Have you ever procrastinated while packing for a house move, only to find yourself overwhelmed by a heap of unpacked belongings the night before moving day? You are absolutely, categorically not alone. For most people, moving is right up there on the fun scale nestled between paying taxes and going to the dentist, but it’s an inevitable part of life—and it doesn’t always have to end in tears.
Planning ahead isn’t the most glamorous solution, but it’s the best way to smoothly facilitate your relocation. It’ll also help you manage the expenses associated with a move. As is often the case, the sooner you take action, the less likely you are to encounter expensive last-minute costs and overpriced rush services.
One of the most common moving hacks is to head to a grocery store or liquor store and ask to use their old cardboard boxes for your move. It’s easy, it’s free—so what’s the catch?

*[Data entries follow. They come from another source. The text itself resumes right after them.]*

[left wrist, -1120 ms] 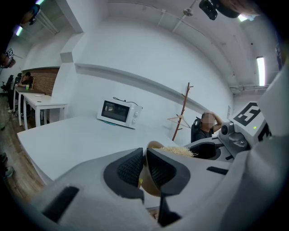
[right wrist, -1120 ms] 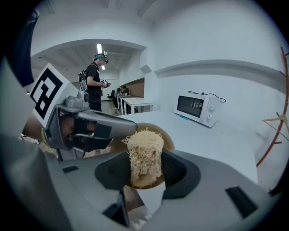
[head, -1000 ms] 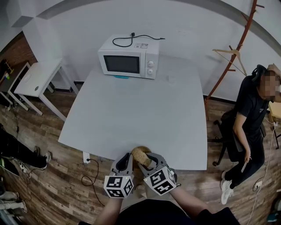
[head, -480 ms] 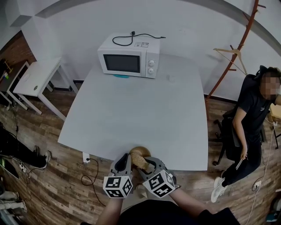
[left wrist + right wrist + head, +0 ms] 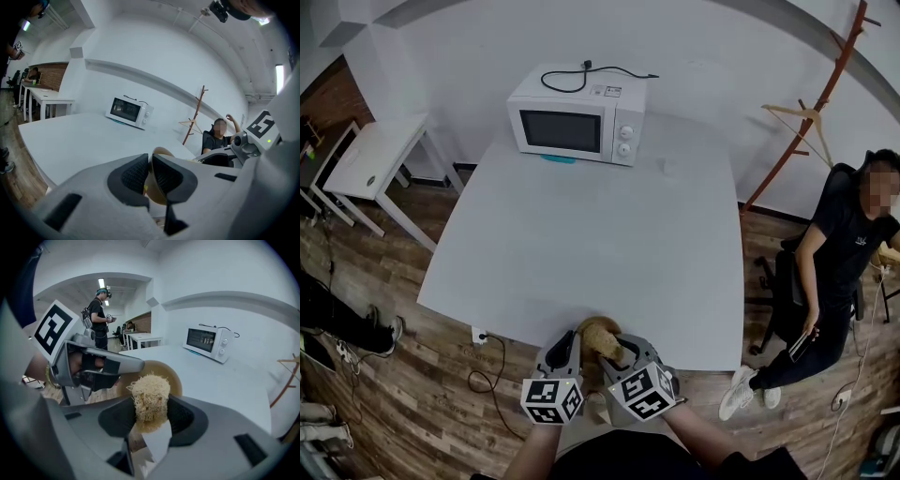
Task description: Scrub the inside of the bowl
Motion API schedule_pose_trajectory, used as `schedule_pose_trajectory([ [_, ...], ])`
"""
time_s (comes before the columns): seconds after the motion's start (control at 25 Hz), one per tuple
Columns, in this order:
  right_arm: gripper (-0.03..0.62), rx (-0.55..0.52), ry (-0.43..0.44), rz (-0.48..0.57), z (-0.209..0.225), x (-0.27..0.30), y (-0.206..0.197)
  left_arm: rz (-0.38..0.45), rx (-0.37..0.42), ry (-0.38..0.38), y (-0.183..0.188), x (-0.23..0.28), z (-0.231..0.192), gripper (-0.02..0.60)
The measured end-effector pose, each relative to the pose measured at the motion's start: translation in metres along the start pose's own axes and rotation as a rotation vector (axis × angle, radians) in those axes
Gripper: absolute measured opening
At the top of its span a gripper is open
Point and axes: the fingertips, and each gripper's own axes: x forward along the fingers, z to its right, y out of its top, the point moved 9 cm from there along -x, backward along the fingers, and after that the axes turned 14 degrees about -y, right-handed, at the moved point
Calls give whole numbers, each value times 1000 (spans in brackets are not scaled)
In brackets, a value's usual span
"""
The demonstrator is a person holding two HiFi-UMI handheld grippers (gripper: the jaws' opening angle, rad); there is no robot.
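Bowl point(image 5: 174, 373) at the table's point(image 5: 581, 234) near edge | your left gripper point(image 5: 149, 174) clamped on its rim | your right gripper point(image 5: 151, 416) squeezing a tan fibrous scrubber point(image 5: 149, 397) against the bowl | microwave point(image 5: 577, 127) label too small to read

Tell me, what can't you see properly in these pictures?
- Inside of the bowl: right gripper view, the scrubber covers its middle.
- Most of the bowl's wall: left gripper view, behind the jaws of the left gripper.
- Print on the microwave: head view, too small to read.
- The person's forearms: head view, cut off by the bottom edge.
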Motion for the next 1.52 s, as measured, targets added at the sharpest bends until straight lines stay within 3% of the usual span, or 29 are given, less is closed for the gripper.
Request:
schedule_pose_trajectory([
  [0.44, 179, 165, -95, 41, 32, 4, -13, -48, -136, 82, -18, 31, -35, 34],
  [0.72, 178, 232, -94, 59, 47, 6, -17, -59, -234, 156, -23, 52, -67, 34],
  [1.0, 179, 251, -71, 57, 51, 13, -17, -45, -254, 212, -19, 70, -89, 32],
  [1.24, 179, 258, -74, 59, 55, 19, -12, -39, -220, 202, -17, 77, -94, 35],
  [1.36, 178, 258, -80, 68, 57, 20, -8, -32, -211, 192, -14, 76, -94, 115],
  [1.52, 179, 262, -95, 89, 54, 18, -5, -21, -183, 185, -9, 68, -92, 121],
])
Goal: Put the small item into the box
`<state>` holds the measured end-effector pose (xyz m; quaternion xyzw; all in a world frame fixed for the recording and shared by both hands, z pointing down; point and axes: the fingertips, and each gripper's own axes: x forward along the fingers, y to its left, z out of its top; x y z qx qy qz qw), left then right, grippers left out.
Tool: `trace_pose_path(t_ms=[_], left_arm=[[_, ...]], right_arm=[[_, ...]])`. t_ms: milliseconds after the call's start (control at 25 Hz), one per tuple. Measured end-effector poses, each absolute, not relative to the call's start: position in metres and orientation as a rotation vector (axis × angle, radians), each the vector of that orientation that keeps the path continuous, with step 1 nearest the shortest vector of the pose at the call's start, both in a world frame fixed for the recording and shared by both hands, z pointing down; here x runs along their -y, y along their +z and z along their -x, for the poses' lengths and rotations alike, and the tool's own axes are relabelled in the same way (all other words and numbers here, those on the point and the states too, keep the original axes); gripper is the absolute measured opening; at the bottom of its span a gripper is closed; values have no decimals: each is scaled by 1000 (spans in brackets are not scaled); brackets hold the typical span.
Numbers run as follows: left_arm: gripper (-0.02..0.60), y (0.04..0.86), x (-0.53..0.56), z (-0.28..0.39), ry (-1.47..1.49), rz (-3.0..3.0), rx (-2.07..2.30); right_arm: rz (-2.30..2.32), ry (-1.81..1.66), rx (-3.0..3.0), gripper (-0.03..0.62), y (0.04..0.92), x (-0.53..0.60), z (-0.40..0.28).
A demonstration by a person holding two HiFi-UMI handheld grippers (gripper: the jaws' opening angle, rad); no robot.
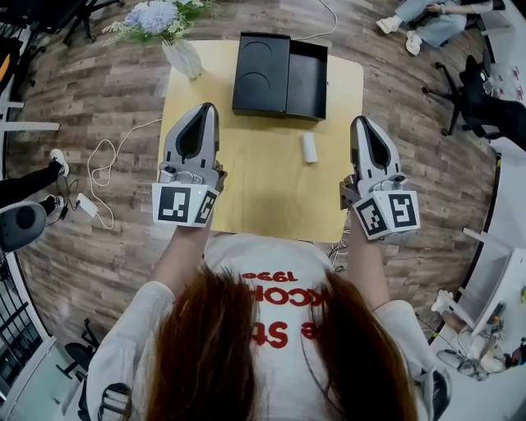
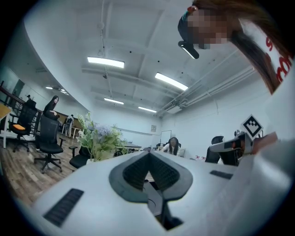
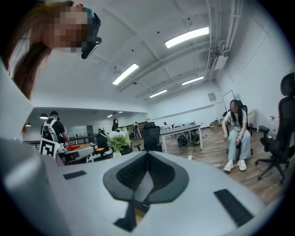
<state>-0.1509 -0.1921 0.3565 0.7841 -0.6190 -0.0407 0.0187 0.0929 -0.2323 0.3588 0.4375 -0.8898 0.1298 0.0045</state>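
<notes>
A small white cylindrical item [image 1: 309, 148] lies on the yellow table [image 1: 263, 197], right of centre. An open black box [image 1: 307, 78] stands at the table's far edge, with its second black half [image 1: 261, 72] lying beside it on the left. My left gripper [image 1: 208, 108] hangs over the table's left part, jaws shut and empty, pointing toward the box. At the table's right edge my right gripper [image 1: 361, 122] is shut too, empty, just right of the white item and not touching it. In both gripper views the dark pads [image 2: 138, 170] [image 3: 159, 173] meet at the tip, and neither item nor box shows clearly.
A vase of pale blue flowers [image 1: 182, 56] stands on the table's far left corner, close to the box. A white cable and charger [image 1: 103, 177] lie on the wooden floor at the left. Office chairs [image 1: 468, 94] and a seated person [image 1: 427, 20] are at the far right.
</notes>
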Motion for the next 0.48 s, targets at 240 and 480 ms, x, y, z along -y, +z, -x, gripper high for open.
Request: trace_pose_path(t_ms=[240,480], left_arm=[[3,381,195,150,-83,-2409,1906],[3,402,192,152,-33,-2384,1871]], right_arm=[[-1322,518,2657,9,420,234,-86],[-1232,625,2461,87,510,225,-71]])
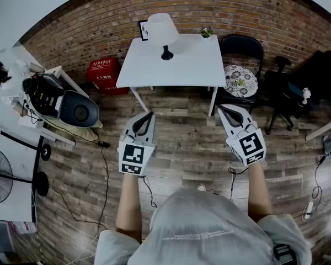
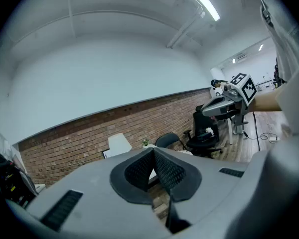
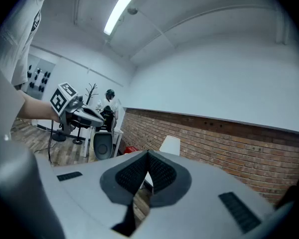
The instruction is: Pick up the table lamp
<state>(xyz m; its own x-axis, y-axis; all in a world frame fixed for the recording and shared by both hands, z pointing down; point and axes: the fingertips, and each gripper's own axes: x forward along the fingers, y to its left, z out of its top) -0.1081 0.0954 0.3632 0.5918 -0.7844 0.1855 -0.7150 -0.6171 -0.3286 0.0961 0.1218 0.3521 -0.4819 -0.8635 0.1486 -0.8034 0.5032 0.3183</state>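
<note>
A table lamp (image 1: 162, 33) with a white shade and a black base stands near the back left of a white table (image 1: 176, 70) against the brick wall. Its shade (image 2: 118, 144) shows in the left gripper view and its shade (image 3: 170, 145) in the right gripper view, far ahead of both. My left gripper (image 1: 150, 115) and right gripper (image 1: 222, 109) hover over the wooden floor in front of the table, well short of the lamp. Both are shut with nothing between their jaws.
A small potted plant (image 1: 207, 32) sits at the table's back right corner and a picture frame (image 1: 143, 30) leans behind the lamp. A black chair (image 1: 240, 51) and an office chair (image 1: 281, 90) stand right of the table. A red crate (image 1: 102, 72), desks and cables lie left.
</note>
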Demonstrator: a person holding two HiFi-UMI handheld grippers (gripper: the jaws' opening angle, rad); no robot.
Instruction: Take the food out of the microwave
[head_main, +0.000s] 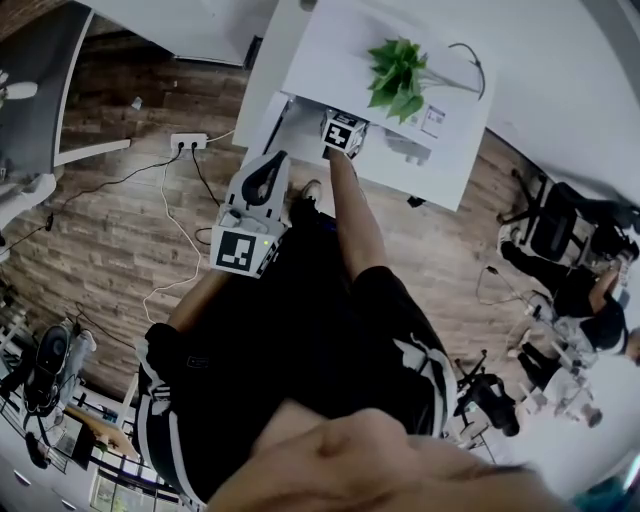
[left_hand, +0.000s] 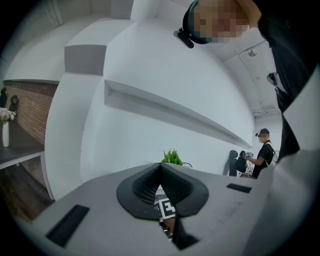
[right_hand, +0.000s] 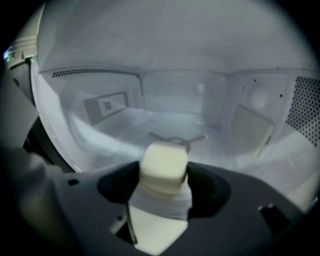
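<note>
My right gripper (right_hand: 165, 192) has its two dark jaws closed on a pale cream, soft-edged block of food (right_hand: 164, 162). The block sits squarely between them, pressed from both sides. Its top sticks out past the pads and its lower part shows through the gap beneath. The block is at the mouth of the white microwave cavity (right_hand: 180, 95). A three-armed turntable hub (right_hand: 175, 140) lies on the cavity floor just behind it, and a perforated vent panel (right_hand: 304, 107) is on the right wall. I cannot tell whether the block touches the floor.

My left gripper (left_hand: 161, 187) has its jaws pressed together with nothing between them. It points at a white wall, with a leafy green plant (left_hand: 172, 157) past the tips. In the head view it is held near my body, well apart from the white table (head_main: 330, 60).
</note>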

It’s a fine solution for those who are moving only a few items, but if you’re packing up an entire house, you might want to splurge on proper moving boxes. These are typically sturdier than your average grocery store box (and bonus—they don’t have produce juice dripping down the sides!); plus, they often have extra features like lids and handles, making them easier to transport. Perhaps the best advantage of buying moving boxes is that they’ll all be uniform in size, making them easy to stack in the moving vehicle.
This might be one of those instances where it’s worth spending a bit more money to save your sanity. Plus, if the boxes are in decent shape when you’re done, you may be able to sell them at a discount to another person on the move.
Set this Goal for enough boxes for a 3-4 bedroom home.
You’ll need more than just boxes to pack up all of your stuff.
Packing tape is a must-have—pick up one more roll than you think you’ll need, just in case.
Box cutters and/or scissors are also crucial—keep this on you (in your purse, a pocket, or the glove box in your car), because it’s the first thing you’ll need when you start to unpack.
A few permanent markers will help you stay organized. Keep items belonging to the same room together and label each box with its contents and destination (e.g., office supplies for spare bedroom). When you’re unpacking, you can sort the boxes right away into different rooms.
Pick up bubble wrap and proper packing supplies for items like mirrors or framed artwork. For dishes, you can use clothing or scrunched-up newspaper to create an inexpensive buffer.
Depending on the distance of your move and the amount of stuff you need to transport, there are several different options available.
If you’re simply moving down the road and only moving a studio or one bedroom worth of stuff, you can probably get by with making several trips in a regular car. This might be a good time to sweet-talk your friend with the pickup truck, too.
If you’re moving more items and/or across larger distances, look into renting a moving truck. Nationwide chains typically have multiple depots, so you can pick up the vehicle in one place and drop it off in another.
Choose the size of the moving truck carefully. Most companies will provide you with a guideline based on how many rooms you are moving. If you fall between sizes, it’s worth opting for the larger option. It’ll cost you a bit more money, but it will save you from having to Tetris your stuff into a too-small space.
Moving always takes more time than you think it will. Even if you pack and tape up your boxes in advance, it’s still incredibly time consuming to haul each box outside and into the moving truck, then reversing the process after you’ve driven from Point A to Point B.
Hiring movers is one way to make the task exponentially easier. It’s also a great idea when you need to move larger items, like furniture. Movers can get the job done quickly and efficiently. They’re not inexpensive, but you might find it’s worth the splurge.
Set this Goal for a two-person crew for a half day.
Pizza and drinks
If professional movers are not in your budget, consider calling up your friends and cashing in on some owed favors. Nobody loves moving, but it sure is more fun with your buddies by your side.
Of course, you have to thank your friends for their help: Have pizza and cold beverages waiting at the new house so you can all refuel after a hard day’s work. And don’t forget to pay it forward and volunteer to lend a hand when it’s their turn to move.
If you’re moving into a building—particularly if it’s a newer one—be sure to ask ahead of time about move-in fees. These will vary from building to building. The fee covers expenses like wear and tear caused by bumping furniture into hallways and the cost of putting up curtains in the elevator or booking the elevator for your move.